Plainte en vertu de l'article 124 L.N.T. à l'encontre d'un congédiement — accueillie — l'employeur prétend que le poste de la demanderesse a été aboli dans le contexte d'une réorganisation administrative entamée avant mai 2021 — il allègue que la fermeture d'une auberge allait entraîner la disparition d'un syndicat et d'une convention collective et ainsi réduire les besoins en ressources humaines — le Tribunal conclut plutôt qu'il s'agissait d'un prétexte pour se débarrasser de la demanderesse — il n'avait jamais été question d'abolir son poste avant son départ en maladie, le 11 mai 2021 — la nouvelle répartition des tâches liées aux ressources humaines ressemblait davantage à une réorganisation temporaire improvisée en urgence — en outre, les besoins n'étaient pas aussi réduits que ce qui avait été annoncé dans la lettre de licenciement du 27 mai puisque l'employeur a affiché et pourvu un poste de coordonnateur aux ressources humaines durant l'été — il avoue même dans la lettre de licenciement que les comportements fautifs qu'il attribuait à la demanderesse ont joué un rôle dans la décision d'abolir son poste — l'actionnaire a admis que les événements ayant la rencontre du 7 mai avaient motivé cette abolition — l'employeur a également informé la demanderesse qu'elle ne recevrait pas l'indemnité de préavis prévue à la loi avant l'expiration des délais de contestation liés à ses plaintes et à sa réclamation à la CNESST et qu'il déploierait tous les efforts pour invalider celles-ci — cette façon de faire très hostile semble inhabituelle dans le contexte d'un simple licenciement — l'employeur n'a pas démontré de motifs réels et sérieux justifiant l'abolition du poste — la demanderesse a fait l'objet d'un congédiement déguisé, lequel est annulé — malgré le départ de l'actionnaire en cause, le comportement de l'employeur constitue un obstacle à la réintégration.

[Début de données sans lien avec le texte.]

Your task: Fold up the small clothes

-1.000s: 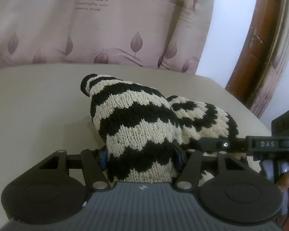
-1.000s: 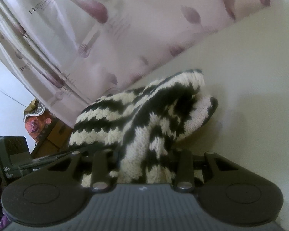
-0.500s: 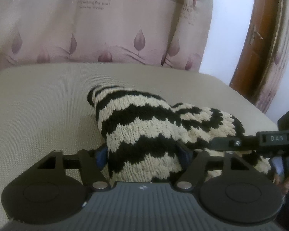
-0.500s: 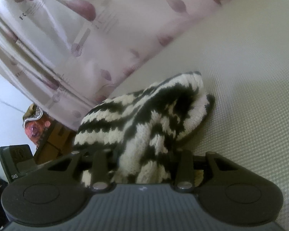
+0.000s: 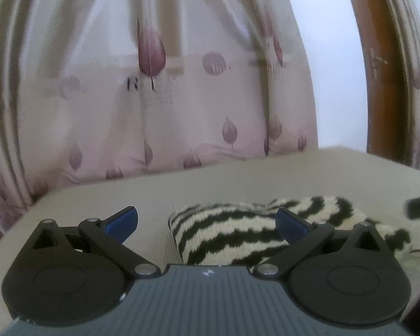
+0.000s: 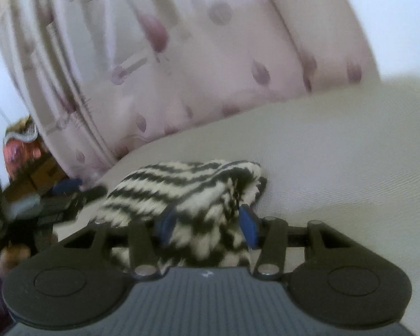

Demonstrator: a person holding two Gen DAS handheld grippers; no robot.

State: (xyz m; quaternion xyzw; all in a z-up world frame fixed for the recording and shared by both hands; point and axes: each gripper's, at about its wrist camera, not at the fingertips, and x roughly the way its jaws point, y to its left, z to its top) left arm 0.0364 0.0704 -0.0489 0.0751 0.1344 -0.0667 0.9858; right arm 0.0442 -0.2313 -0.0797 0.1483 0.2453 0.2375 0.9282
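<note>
A black and cream zigzag knit garment (image 5: 238, 232) lies bunched on the beige padded surface (image 5: 98, 204). My left gripper (image 5: 207, 218) has its jaws spread wide and still opening. Its blue pads (image 5: 123, 219) stand clear of the cloth, which lies just past and between them. In the right wrist view the knit garment (image 6: 182, 187) fills the gap of my right gripper (image 6: 207, 224). Those jaws are opening, and the blue pads (image 6: 247, 224) show at the cloth's sides without squeezing it. The left gripper (image 6: 67, 196) appears blurred at the left of that view.
A pink leaf-print curtain (image 5: 154, 98) hangs behind the surface. A brown wooden door frame (image 5: 383, 70) stands at the right. An orange object and a cardboard box (image 6: 28, 156) sit beyond the surface's left end. A hand (image 6: 11, 254) shows at the lower left.
Both grippers were clamped on the lifted knit. Now it lies flatter on the surface, both jaws have spread, and the left gripper has drawn back from the cloth.
</note>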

Plainte en vertu de l'article 124 L.N.T. à l'encontre d'un congédiement — accueillie — le demandeur, qui occupait le poste de vice-président aux finances, allègue avoir fait l'objet d'un congédiement déguisé — l'employeur prétend que ce dernier a plutôt abandonné volontairement son emploi — après sa suspension aux fins d'une enquête, le 19 mai, le demandeur a consulté un médecin, lequel lui a prescrit un arrêt de travail de 2 semaines — il affirme que, le 21 mai, l'actionnaire a mis en doute la véracité de son arrêt de travail et lui annoncé que l'employeur chercherait un remplaçant — le demandeur s'est vu retirer ses accès informatiques et il n'a pas eu de nouvelles de l'enquête — plusieurs indices laissent croire à la volonté de l'employeur de ne plus être lié par le contrat de travail — le demandeur a pris des mesures afin de joindre le CA à la suite des événements concernant la demanderesse, sa conjointe — cette façon de faire ne paraît pas inappropriée, d'autant moins qu'il y avait un précédent et que le demandeur a été transparent avec l'actionnaire — y voyant un manque de loyauté, l'employeur a suspendu le demandeur en mentionnant que la viabilité de son contrat de travail était en cause — l'employeur a toutefois admis ne pas avoir mené d'enquête — de façon concomitante de ces événements, il a dit aux employés de s'habituer à travailler sans les demandeurs et de ne plus entrer en contact avec eux — en juin 2021, le procureur du demandeur a transmis une lettre au CA afin de dénoncer les agissements de l'actionnaire et du PDG et de l'informer qu'il ne reviendrait pas au travail une fois sa santé rétablie, tout en précisant qu'il ne s'agissait pas d'un abandon volontaire de son emploi — ces éléments amènent le Tribunal à conclure que le demandeur a fait l'objet d'un congédiement déguisé, lequel est annulé — la réintégration n'est pas ordonnée, et ce, en raison notamment du climat acrimonieux qui subsiste entre les parties.

Réf. ant : (C.N.E.S.S.T., 2022-02-17), 2022 QCCNESST 24, SOQUIJ AZ-51835851.